* **Your objective**: May I please have every record restated word for word, with the images left out?

* **Records for the task**:
● ● ●

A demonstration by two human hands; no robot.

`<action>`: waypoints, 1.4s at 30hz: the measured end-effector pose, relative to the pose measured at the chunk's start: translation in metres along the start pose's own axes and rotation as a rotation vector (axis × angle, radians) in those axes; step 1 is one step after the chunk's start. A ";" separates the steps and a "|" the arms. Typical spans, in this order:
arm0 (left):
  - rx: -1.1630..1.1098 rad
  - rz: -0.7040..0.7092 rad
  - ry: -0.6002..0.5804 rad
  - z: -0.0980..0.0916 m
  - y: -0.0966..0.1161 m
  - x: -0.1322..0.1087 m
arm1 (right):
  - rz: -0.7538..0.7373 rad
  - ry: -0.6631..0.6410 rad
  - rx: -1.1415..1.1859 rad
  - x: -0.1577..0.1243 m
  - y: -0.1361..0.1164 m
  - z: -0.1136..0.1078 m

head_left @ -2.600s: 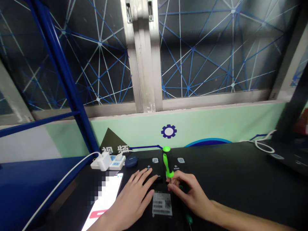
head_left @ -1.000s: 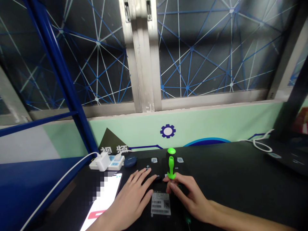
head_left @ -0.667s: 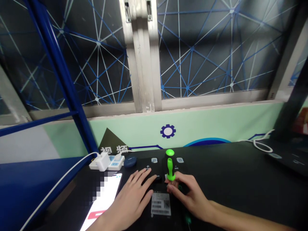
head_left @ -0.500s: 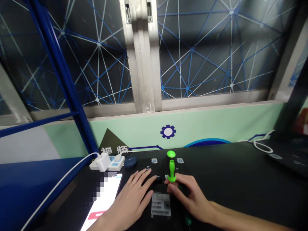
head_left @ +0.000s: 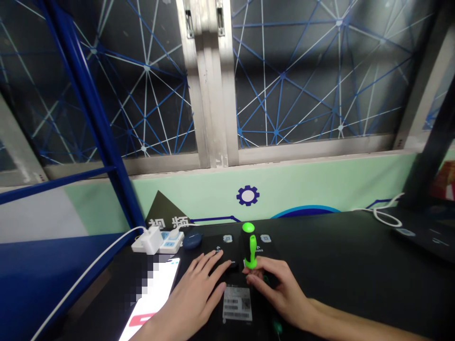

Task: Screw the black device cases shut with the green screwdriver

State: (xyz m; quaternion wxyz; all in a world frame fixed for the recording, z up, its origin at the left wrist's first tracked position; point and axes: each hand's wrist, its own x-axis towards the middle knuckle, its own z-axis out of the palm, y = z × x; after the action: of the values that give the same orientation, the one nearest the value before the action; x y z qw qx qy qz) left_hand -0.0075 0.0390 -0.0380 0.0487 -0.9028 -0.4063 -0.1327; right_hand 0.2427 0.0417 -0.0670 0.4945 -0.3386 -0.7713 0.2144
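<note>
My right hand (head_left: 279, 289) pinches the lower end of a green-and-black screwdriver (head_left: 252, 248), which stands nearly upright with its rounded green cap at the top. My fingers hide its shaft and tip. Below it lies a flat black device, or a pair of them, with a printed label (head_left: 237, 304) on the near part. My left hand (head_left: 199, 289) rests palm down with fingers spread on the black surface to the left of the label. A dark green object (head_left: 277, 327), too dim to name, shows below my right wrist.
A lit phone (head_left: 156, 293) lies left of my left hand. Behind it are a white power strip (head_left: 172, 242) with a charger (head_left: 152, 240) and cable, and a dark blue oval case (head_left: 192, 240). A white cable (head_left: 389, 219) and black device (head_left: 423, 241) sit at the right.
The top of the screwdriver has shifted a little to the left in my right hand, its handle slightly turned. My left hand has stayed in place.
</note>
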 end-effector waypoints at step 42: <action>0.017 0.019 0.021 -0.001 0.000 0.000 | 0.028 -0.088 0.086 0.004 -0.012 -0.004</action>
State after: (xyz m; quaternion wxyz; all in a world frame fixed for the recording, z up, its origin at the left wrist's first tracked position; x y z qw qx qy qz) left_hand -0.0078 0.0385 -0.0377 0.0618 -0.9047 -0.3983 -0.1383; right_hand 0.2419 0.0368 -0.0548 0.4711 -0.3181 -0.7775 0.2690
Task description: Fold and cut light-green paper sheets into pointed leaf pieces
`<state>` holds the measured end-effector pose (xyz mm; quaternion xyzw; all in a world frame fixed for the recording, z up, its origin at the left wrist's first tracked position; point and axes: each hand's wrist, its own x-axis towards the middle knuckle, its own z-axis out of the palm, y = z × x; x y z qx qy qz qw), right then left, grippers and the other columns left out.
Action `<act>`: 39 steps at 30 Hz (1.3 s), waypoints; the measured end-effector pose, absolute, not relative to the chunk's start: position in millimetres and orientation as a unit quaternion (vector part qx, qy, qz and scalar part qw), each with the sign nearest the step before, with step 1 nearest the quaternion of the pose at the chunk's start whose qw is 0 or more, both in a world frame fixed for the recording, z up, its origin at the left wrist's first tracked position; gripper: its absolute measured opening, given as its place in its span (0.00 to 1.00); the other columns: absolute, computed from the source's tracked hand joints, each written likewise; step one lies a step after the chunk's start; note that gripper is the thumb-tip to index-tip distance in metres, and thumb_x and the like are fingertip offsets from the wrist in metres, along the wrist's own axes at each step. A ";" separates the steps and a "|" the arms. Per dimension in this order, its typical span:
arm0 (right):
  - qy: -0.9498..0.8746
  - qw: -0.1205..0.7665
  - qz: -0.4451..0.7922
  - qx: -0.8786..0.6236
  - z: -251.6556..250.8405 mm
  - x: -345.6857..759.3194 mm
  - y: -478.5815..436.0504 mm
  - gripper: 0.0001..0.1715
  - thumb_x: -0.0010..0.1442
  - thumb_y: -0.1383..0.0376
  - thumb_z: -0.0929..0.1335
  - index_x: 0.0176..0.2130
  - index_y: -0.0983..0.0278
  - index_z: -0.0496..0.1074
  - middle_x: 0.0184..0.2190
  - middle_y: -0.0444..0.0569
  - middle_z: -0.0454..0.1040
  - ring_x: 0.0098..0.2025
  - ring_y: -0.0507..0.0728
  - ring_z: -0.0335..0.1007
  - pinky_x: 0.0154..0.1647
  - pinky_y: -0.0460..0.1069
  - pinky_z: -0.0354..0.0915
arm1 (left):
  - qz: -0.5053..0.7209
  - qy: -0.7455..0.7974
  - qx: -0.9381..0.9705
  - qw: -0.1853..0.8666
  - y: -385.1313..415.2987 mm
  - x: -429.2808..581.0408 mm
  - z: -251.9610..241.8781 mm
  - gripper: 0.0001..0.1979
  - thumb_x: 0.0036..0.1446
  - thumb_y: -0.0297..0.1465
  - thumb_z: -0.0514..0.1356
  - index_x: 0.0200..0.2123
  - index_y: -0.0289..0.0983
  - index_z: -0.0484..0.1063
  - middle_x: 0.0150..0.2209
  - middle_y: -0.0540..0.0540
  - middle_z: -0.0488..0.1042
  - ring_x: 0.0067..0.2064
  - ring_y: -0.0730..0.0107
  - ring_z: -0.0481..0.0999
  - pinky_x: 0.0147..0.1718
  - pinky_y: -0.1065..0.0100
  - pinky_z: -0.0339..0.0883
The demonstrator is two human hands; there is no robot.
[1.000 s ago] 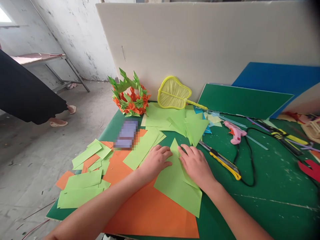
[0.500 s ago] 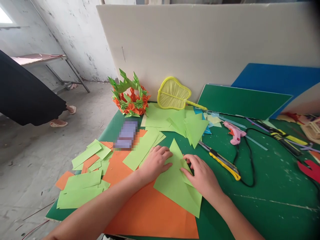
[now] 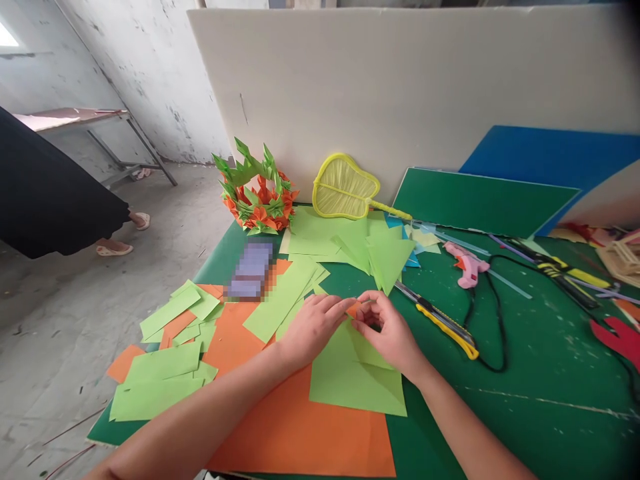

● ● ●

* **Reply to the exercise**:
A demonstration by two human hands; no robot.

`<action>`: waypoints, 1.4s at 30hz: the measured end-effector pose, relative to the pose measured at the chunk's start: translation in metres along the start pose's own axes and rotation as a rotation vector (axis × angle, radians) in those axes; step 1 is one step after the chunk's start. A ";" separates the steps and a "|" the arms. Typical spans, in this order:
arm0 (left):
  - rx: -1.1630..1.1098 rad
  - rz: -0.7040..0.7092 rad
  - ry: -0.6002..0.5804 rad
  - z: -0.0980..0.0916 m
  - y: -0.0966..0.1161 m
  - x: -0.1322..0.1087 m
arm1 (right):
  - rz: -0.7538..0.7373 rad
  - ry: -0.6631..0.6410 rad
  - rx: -1.1415..1.1859 rad
  - x: -0.1577..0.1243 m
  - y: -0.1361..0.1164 m
  - z: -0.1136..0.1078 m

head_left @ -2.600s: 
head_left @ -1.000s: 
head_left @ -0.667s: 
head_left @ -0.500s: 
head_left @ +0.000s: 

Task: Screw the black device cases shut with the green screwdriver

State: (xyz m; quaternion wxyz; all in a world frame fixed for the recording, z up, its origin at the left wrist's first tracked position; point and axes: each hand's wrist, its own x-axis towards the middle knuckle, its own z-axis out of the palm, y = z × x; after the action: of the values that give the same orientation, the one nearest the value before the action; x y z qw qx qy qz) left_hand -0.0075 0.0390 -0.0380 0.0487 -0.9028 -0.4063 -0.1327; right_hand 0.2427 0.0417 -0.0670 0.4945 -0.3386 -0.7713 0.2144
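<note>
My right hand (head_left: 279, 289) pinches the lower end of a green-and-black screwdriver (head_left: 252, 248), which stands nearly upright with its rounded green cap at the top. My fingers hide its shaft and tip. Below it lies a flat black device, or a pair of them, with a printed label (head_left: 237, 304) on the near part. My left hand (head_left: 199, 289) rests palm down with fingers spread on the black surface to the left of the label. A dark green object (head_left: 277, 327), too dim to name, shows below my right wrist.
A lit phone (head_left: 156, 293) lies left of my left hand. Behind it are a white power strip (head_left: 172, 242) with a charger (head_left: 152, 240) and cable, and a dark blue oval case (head_left: 192, 240). A white cable (head_left: 389, 219) and black device (head_left: 423, 241) sit at the right.
The top of the screwdriver has shifted a little to the left in my right hand, its handle slightly turned. My left hand has stayed in place.
</note>
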 end-effector waypoints at step 42: <action>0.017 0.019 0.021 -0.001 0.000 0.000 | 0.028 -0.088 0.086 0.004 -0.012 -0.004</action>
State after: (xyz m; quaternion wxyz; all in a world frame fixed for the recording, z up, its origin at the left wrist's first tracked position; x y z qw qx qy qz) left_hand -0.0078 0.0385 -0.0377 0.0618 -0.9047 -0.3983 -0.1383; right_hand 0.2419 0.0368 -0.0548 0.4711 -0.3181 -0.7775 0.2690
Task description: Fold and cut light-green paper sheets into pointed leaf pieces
`<state>` holds the measured end-effector pose (xyz mm; quaternion xyzw; all in a world frame fixed for the recording, z up, its origin at the left wrist's first tracked position; point and axes: each hand's wrist, its own x-axis towards the middle knuckle, its own z-axis out of the palm, y = z × x; x y z qx qy qz qw), right then left, grippers and the other columns left out.
Action `<act>`: 39 steps at 30 Hz (1.3 s), waypoints; the measured end-effector pose, absolute, not relative to the chunk's start: position in millimetres and orientation as a unit quaternion (vector part qx, qy, qz and scalar part qw), each with the sign nearest the step before, with step 1 nearest the quaternion of the pose at the chunk's start whose qw is 0 or more, both in a world frame fixed for the recording, z up, its origin at the left wrist's first tracked position; gripper: its absolute measured opening, given as its place in its span (0.00 to 1.00); the other columns: absolute, computed from the source's tracked hand joints, each written likewise; step one lies a step after the chunk's start; note that gripper is the thumb-tip to index-tip distance in metres, and thumb_x and the like are fingertip offsets from the wrist in metres, along the wrist's own axes at each step. A ";" separates the steps and a "|" the arms. Per dimension in this order, its typical span:
arm0 (right):
  - qy: -0.9498..0.8746
  - qw: -0.1205..0.7665
  - qz: -0.4451..0.7922
  - qx: -0.8786..0.6236
  - z: -251.6556..250.8405 mm
  - x: -345.6857..759.3194 mm
  - y: -478.5815..436.0504 mm
  - gripper: 0.0001..0.1715
  - thumb_x: -0.0010..0.1442
  - thumb_y: -0.1383..0.0376
  - thumb_z: -0.0929..0.1335
  - index_x: 0.0176..0.2130
  - index_y: -0.0983..0.0278
  - index_z: -0.0496..0.1074
  - middle_x: 0.0184..0.2190
  - middle_y: -0.0444..0.0569
  - middle_z: -0.0454..0.1040
  - ring_x: 0.0098..0.2025
  - ring_y: -0.0507..0.0728
  - ring_z: -0.0335..0.1007
  - pinky_x: 0.0154..0.1647
  - pinky_y: -0.0460..0.1069
  - pinky_z: -0.0354..0.0915
arm1 (left):
  - qz: -0.5053..0.7209
  - qy: -0.7455..0.7974
  - qx: -0.9381..0.9705
  - qw: -0.1853..0.8666
  - y: -385.1313..415.2987 mm
  - x: -429.2808..581.0408 mm
  - z: -251.9610..241.8781 mm
  - gripper: 0.0001..0.1979
  - thumb_x: 0.0036..0.1446
  - thumb_y: -0.0297..0.1465
  - thumb_z: -0.0514..0.1356
  - index_x: 0.0200..0.2123
  - index_y: -0.0289..0.0983
  - index_z: -0.0484..0.1063
  - middle_x: 0.0150..0.2209
  - middle_y: -0.0540..0.0540
  - middle_z: -0.0488..0.1042
  - ring_x: 0.0067..0.2064
  - ring_y: -0.0730..0.0107
  - ring_z: -0.0481..0.0999
  - pinky_x: 0.0147..0.1718
  - pinky_y: -0.1065..0.0100
  - pinky_z: -0.0339..0.0883
The demonstrator is two human hands; there is no robot.
[1.000 s ago] 
[0.500 s ago] 
[now] 

This exercise requires no additional output.